Could you copy the whole listing below exactly as written?

------------------------

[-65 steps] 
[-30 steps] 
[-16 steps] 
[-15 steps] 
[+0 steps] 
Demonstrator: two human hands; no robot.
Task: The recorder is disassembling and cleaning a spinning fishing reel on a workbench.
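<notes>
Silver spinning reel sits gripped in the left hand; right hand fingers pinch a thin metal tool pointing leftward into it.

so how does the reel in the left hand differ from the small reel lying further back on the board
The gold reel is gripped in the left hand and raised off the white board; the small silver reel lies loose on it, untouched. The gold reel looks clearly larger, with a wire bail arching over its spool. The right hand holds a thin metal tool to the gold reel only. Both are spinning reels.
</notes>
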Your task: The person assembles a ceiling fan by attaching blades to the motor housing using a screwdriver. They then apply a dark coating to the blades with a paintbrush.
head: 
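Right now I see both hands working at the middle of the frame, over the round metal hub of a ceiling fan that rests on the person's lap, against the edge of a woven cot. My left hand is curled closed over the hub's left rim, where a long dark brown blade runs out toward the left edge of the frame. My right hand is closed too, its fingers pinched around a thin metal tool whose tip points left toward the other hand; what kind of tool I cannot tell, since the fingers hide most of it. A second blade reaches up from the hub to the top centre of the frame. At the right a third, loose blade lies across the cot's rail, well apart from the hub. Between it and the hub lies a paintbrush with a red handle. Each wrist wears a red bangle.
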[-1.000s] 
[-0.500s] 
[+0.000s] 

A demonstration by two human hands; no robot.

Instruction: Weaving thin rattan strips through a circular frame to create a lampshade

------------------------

◆ FINAL ANSWER ◆
[-65 steps] 
[-30 steps] 
[-16 steps] 
[-15 steps] 
[+0 steps] 
Demonstrator: two human hands; no robot.
Task: The recorder is disassembling and cleaning a spinning fishing reel on a workbench.
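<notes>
Silver spinning reel sits gripped in the left hand; right hand fingers pinch a thin metal tool pointing leftward into it.

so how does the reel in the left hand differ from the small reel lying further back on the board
The gold reel is gripped in the left hand and raised off the white board; the small silver reel lies loose on it, untouched. The gold reel looks clearly larger, with a wire bail arching over its spool. The right hand holds a thin metal tool to the gold reel only. Both are spinning reels.
</notes>
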Your task: The person assembles a ceiling fan by attaching blades to the motor housing using a screwdriver. They then apply a dark coating to the blades with a paintbrush.
head: 
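Right now I see both hands working at the middle of the frame, over the round metal hub of a ceiling fan that rests on the person's lap, against the edge of a woven cot. My left hand is curled closed over the hub's left rim, where a long dark brown blade runs out toward the left edge of the frame. My right hand is closed too, its fingers pinched around a thin metal tool whose tip points left toward the other hand; what kind of tool I cannot tell, since the fingers hide most of it. A second blade reaches up from the hub to the top centre of the frame. At the right a third, loose blade lies across the cot's rail, well apart from the hub. Between it and the hub lies a paintbrush with a red handle. Each wrist wears a red bangle.
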[-1.000s] 
[-0.500s] 
[+0.000s] 

A demonstration by two human hands; no robot.

Instruction: Weaving thin rattan strips through a circular frame to create a lampshade

The exercise requires nothing further.